La conquête des libertés se poursuit au XIXe siècle grâce à de longs combats politiques et sociaux. Sous l’impulsion de Victor Schoelcher, la Deuxième République décrète l'abolition définitive de l'esclavage le 27 avril 1848. Plus tard, la Troisième République instaure les grandes libertés collectives. La loi du 29 juillet 1881 garantit la liberté de la presse et de l'imprimerie en supprimant la censure préalable. La même année, l'État autorise la liberté de réunion.
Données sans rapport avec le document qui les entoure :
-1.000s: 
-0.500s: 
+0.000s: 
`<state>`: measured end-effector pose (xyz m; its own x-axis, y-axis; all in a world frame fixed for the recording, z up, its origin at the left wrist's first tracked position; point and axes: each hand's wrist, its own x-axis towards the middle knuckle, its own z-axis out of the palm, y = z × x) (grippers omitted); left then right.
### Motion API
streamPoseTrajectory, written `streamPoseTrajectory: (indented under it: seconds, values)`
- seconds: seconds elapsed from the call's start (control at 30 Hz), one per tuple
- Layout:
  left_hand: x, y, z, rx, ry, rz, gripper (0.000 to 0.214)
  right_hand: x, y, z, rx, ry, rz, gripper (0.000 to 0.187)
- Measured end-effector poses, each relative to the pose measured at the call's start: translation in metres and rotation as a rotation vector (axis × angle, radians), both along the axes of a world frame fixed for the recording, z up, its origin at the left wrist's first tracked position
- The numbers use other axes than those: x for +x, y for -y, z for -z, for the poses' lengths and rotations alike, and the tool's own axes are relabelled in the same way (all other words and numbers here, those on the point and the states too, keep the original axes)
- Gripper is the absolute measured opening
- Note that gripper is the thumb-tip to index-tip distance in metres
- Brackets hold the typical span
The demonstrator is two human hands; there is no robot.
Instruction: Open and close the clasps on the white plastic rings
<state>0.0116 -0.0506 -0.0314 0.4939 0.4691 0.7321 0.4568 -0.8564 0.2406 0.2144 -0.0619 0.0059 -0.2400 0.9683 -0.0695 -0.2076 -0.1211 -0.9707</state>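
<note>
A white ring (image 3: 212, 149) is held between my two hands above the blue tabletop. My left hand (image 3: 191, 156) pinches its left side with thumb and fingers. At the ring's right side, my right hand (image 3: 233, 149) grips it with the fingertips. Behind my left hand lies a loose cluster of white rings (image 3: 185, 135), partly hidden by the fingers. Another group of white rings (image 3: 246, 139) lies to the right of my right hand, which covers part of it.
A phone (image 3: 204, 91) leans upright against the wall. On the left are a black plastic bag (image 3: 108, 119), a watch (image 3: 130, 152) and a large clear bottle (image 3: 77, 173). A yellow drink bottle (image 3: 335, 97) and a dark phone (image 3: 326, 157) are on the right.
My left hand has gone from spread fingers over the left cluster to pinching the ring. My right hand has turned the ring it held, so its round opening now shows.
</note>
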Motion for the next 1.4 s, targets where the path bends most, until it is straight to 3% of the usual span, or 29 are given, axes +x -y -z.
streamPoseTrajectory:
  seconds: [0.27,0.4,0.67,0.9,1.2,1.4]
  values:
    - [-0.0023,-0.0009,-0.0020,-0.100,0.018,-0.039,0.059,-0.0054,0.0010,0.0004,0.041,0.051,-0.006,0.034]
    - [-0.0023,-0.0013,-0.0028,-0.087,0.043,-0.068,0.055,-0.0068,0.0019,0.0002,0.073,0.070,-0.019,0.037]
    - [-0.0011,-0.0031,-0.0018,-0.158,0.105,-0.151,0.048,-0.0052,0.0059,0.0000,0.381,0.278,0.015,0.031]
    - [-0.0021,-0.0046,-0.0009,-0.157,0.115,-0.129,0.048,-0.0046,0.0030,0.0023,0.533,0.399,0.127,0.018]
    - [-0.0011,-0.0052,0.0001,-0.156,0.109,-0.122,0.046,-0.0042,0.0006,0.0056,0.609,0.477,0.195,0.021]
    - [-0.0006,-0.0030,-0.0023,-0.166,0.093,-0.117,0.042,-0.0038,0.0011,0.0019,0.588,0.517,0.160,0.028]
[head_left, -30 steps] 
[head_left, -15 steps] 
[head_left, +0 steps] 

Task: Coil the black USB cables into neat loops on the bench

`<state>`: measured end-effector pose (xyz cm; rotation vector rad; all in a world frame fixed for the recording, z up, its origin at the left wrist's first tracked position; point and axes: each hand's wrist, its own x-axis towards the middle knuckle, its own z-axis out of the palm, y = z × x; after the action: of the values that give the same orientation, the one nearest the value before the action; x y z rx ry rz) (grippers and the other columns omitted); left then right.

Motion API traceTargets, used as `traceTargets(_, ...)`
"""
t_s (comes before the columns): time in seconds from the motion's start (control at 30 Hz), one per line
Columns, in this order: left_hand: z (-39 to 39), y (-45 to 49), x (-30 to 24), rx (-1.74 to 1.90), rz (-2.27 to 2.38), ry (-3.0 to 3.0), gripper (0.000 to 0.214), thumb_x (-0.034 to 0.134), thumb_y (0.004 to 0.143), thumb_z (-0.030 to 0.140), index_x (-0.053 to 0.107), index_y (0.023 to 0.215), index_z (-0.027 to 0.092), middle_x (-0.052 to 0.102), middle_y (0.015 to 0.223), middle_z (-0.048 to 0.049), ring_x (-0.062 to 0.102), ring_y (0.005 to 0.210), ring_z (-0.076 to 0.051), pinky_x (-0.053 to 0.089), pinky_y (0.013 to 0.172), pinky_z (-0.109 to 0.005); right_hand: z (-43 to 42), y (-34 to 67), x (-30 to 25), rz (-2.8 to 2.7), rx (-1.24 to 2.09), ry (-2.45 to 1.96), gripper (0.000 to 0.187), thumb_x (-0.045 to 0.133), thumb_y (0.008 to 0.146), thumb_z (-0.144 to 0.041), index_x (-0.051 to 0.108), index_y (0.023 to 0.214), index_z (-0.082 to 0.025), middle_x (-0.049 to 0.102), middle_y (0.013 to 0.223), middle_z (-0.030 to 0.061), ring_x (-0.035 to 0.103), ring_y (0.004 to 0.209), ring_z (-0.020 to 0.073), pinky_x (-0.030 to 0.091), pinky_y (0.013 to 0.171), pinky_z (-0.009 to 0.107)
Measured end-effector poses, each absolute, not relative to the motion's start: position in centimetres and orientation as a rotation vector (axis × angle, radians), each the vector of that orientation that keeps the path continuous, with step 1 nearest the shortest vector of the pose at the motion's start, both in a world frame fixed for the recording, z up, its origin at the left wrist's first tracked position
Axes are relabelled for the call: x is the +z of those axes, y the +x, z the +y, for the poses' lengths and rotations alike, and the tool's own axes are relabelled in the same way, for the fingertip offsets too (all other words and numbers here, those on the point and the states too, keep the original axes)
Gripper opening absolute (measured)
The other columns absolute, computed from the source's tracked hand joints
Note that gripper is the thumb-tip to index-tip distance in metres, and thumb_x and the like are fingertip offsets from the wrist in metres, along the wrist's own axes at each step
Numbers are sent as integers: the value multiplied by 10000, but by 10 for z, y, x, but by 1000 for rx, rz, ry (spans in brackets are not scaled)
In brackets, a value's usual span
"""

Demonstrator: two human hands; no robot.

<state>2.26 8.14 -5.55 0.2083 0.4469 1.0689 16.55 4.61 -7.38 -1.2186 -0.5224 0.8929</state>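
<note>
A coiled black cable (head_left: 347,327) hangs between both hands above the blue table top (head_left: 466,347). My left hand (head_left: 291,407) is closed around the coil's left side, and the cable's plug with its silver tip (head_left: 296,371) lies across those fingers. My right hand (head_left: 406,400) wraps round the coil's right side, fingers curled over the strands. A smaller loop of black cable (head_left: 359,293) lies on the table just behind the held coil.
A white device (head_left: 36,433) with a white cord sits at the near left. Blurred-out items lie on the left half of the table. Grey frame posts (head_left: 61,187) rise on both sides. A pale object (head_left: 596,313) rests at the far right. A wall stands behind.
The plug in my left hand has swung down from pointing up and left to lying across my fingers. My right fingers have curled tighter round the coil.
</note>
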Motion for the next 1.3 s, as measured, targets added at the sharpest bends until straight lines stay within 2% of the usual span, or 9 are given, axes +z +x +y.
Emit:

En 1884, la loi Waldeck-Rousseau donne le droit aux travailleurs de former des syndicats pour défendre leurs intérêts professionnels. En 1901, une nouvelle loi accorde la liberté d'association.

Au XXe siècle, de nouveaux textes consolident ces droits. La loi de séparation des Églises et de l'État de 1905 renforce la liberté de conscience en instaurant la stricte neutralité religieuse de la puissance publique. À l'échelle du continent, la Convention européenne des droits de l'homme, signée en 1950, offre une protection juridique supplémentaire aux citoyens face aux abus de pouvoir des États.

Aujourd'hui, le droit distingue deux grandes catégories de libertés. Les libertés individuelles s'exercent seul. Elles comprennent la liberté de circulation, le droit au respect de la vie privée et la liberté de conscience. Les libertés collectives s'exercent en groupe. Elles regroupent la liberté d'association, la liberté syndicale, la liberté de réunion et la liberté de manifestation. L'ensemble de ces droits forme le socle de la démocratie.